If −5 is a root of the quadratic equation\[2 x^2 + px - 15 = 0\] and the quadratic equation \[p( x^2 + x) + k = 0\] has equal roots, find the value of k.

Solution

The given quadratic equation is \[2 x^2 + px - 15 = 0\] and one root is −5.
Then, it satisfies the given equation.

\[2 \left( - 5 \right)^2 + p\left( - 5 \right) - 15 = 0\]

\[ \Rightarrow 50 - 5p - 15 = 0\]

\[ \Rightarrow - 5p = - 35\]

\[ \Rightarrow p = 7\]

The quadratic equation \[p( x^2 + x) + k = 0\], has equal roots.

Putting the value of p, we get

\[7\left( x^2 + x \right) + k = 0\]

\[ \Rightarrow 7 x^2 + 7x + k = 0\]

Here, 

\[a = 7, b = 7 \text { and } c = k\].

As we know that \[D = b^2 - 4ac\]

Putting the values of  \[a = 7, b = 7 \text { and } c = k\]
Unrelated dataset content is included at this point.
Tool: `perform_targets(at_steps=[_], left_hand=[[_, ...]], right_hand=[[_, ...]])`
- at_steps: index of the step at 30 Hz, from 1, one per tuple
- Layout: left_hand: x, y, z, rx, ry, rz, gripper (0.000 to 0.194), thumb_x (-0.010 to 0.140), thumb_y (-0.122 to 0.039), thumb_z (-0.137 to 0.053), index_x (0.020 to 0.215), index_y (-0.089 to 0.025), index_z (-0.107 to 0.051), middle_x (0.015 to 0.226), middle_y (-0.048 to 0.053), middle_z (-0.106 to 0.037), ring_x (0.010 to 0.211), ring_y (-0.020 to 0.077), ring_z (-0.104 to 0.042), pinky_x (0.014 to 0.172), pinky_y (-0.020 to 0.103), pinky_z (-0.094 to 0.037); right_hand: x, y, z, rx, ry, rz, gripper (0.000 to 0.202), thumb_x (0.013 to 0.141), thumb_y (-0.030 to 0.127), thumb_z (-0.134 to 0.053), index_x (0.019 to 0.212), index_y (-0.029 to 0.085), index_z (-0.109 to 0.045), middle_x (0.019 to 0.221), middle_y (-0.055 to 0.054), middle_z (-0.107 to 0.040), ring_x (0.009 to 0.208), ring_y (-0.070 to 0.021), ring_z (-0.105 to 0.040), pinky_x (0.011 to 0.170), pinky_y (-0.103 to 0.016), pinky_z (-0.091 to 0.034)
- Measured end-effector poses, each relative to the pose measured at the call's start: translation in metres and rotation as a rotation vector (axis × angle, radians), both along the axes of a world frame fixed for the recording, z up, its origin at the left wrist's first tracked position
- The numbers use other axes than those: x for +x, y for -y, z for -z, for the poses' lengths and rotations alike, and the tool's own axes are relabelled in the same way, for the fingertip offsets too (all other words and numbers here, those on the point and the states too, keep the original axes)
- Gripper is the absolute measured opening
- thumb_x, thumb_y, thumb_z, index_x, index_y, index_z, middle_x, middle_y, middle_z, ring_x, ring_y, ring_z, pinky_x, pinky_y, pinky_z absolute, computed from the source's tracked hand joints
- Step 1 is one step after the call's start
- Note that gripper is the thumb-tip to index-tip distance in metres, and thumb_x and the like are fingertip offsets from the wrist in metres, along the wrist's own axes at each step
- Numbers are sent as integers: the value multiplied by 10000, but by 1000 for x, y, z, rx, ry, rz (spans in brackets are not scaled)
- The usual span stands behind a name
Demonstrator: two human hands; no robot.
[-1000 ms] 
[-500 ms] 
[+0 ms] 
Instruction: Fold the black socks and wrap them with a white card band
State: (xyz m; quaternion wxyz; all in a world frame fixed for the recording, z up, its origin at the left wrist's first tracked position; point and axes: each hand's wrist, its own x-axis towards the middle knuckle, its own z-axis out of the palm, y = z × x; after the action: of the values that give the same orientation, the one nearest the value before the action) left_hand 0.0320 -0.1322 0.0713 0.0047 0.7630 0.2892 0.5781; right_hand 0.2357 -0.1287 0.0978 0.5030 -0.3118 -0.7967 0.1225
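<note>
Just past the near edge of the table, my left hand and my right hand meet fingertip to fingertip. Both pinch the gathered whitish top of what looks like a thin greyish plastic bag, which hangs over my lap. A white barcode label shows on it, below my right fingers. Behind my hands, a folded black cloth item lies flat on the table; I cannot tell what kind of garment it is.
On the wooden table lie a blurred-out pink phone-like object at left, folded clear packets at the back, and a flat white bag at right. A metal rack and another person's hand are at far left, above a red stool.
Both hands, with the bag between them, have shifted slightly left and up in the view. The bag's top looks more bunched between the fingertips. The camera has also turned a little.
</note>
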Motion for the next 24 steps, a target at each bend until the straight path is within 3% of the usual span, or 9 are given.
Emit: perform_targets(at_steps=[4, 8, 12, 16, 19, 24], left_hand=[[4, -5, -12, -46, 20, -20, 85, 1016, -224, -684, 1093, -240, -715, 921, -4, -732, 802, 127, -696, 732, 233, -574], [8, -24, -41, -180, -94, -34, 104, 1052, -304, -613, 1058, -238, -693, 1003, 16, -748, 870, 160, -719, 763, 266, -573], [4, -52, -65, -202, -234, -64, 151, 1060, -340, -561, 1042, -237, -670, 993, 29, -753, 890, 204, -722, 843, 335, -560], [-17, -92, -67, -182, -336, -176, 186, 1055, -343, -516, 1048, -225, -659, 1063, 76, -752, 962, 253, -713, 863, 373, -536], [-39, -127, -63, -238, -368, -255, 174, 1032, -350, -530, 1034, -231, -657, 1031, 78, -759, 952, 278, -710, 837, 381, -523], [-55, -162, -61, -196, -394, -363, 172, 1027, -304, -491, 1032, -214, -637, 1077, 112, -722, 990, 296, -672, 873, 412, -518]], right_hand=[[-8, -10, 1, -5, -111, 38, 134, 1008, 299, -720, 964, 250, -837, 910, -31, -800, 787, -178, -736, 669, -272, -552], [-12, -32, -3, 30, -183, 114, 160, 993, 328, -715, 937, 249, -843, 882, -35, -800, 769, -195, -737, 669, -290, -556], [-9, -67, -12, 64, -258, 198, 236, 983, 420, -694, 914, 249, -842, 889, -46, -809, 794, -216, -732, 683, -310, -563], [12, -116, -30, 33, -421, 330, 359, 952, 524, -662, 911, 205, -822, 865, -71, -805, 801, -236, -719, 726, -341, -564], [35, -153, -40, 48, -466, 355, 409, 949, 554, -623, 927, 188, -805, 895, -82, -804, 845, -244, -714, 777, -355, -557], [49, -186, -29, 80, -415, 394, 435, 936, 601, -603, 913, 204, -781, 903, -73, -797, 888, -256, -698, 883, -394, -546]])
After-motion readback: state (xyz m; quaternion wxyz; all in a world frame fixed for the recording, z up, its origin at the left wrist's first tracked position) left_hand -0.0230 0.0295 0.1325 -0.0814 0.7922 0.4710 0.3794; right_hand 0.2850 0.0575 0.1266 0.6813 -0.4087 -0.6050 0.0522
\[D = \left( 7 \right)^2 - 4\left( 7 \right)\left( k \right)\]

\[ = 49 - 28k\]

The given equation will have real and equal roots, if D = 0

Thus, 

\[49 - 28k = 0\]

\[\Rightarrow 28k = 49\]

\[ \Rightarrow k = \frac{49}{28}\]

\[ \Rightarrow k = \frac{7}{4}\]

Therefore, the value of k is  \[\frac{7}{4}\].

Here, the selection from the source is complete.